A talented violinist from East Hampton needs some financial help to continue his music education and achieve his dream.
Maxfield Panish, an 2012 graduate, will attend the Manhattan School of Music this fall, but with a $35,000 tuition price tag, he's having trouble getting enough financial aid and loans to cover the costs, which all include additional money for housing and other related expenses. He's $18,000 short.
Panish has received some scholarships, including a $2,500 scholarship from Music for Humanity, a non-profit organization based in Chester, NY, which also happens to be founded by Barry Adelman, the owner of the store in Amagansett.
Panish, along with 10 other young musicians from around the country applied to Music for Humanity for a scholarship this year. "He was selected to receive a $2,500 scholarship based upon his talent, passion for music and financial need, but it’s not enough," Adelman said.
Adelman has organized a voucher sale fundraiser, where $20 vouchers will be sold to help raise money for Parnish. Ten to 20 local retailers will offer private sales, to anyone who buys a voucher, valid for discounts from Nov. 9 to 15. The voucher sale will continue through the end of October.
Adelman said the suggested discount is 20 percent, but each retailer will create their own private sale. "One hundred percent of the vouchers bought, less printing expenses, will supplement Maxfield’s scholarship," he said.
"My dream is to be a great solo violinist," Panish said. Adelman said he has the chops.

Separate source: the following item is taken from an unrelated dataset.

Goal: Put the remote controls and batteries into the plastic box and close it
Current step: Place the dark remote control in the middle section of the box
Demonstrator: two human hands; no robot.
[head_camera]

Panish has been playing since he was five — ever since he heard a virtuoso violinist on a classical music station on the car radio and fell in love with the instrument's sound, he said. "I was awed by the violinist’s ability to express such deep emotion in each note, and by the many different colors and nuances of sound that he produced," Panish wrote in an essay.
"I just wanted to play like that," he said by phone on Wednesday.
He started out taking lessons in Water Mill, but with limited musical training on the East End, his mother eventually took him to Setauket to train with Irina Pustovoit.
When he was in eleventh grade, he set out to win the Brockman Playhouse Award for the Manhattan School of Music's pre-college program, and took a month off from high school to prepare for the audition. He was accepted and spent Saturdays in the city studying with Anat Almani.
As high school graduation neared, he was accepted to the school's conservatory and even has been placed with his first choice for a teach, Isaac Malkin. The hard work had paid off, he said. "Now I'm having difficulty coming up with the funds."
The son of Karen Panish, a nutritional therapist, he's doesn't qualify for any financial aid or financial aid from the school, though he has already taken some college loans.
This summer, he has been saving his money from work as a private chef. Raised as a vegetarian, he learned to cook healthy dishes from his mother and decided to use the skill to make some money to further his education. He also plans to work as a private chef in the city while going to school.
On Saturday at noon, Music for Humanity will present the scholarship to Panish, near Crossroads Music in the Amagansett Square. The community is invited to attend and purchase vouchers to help further Panish's dream.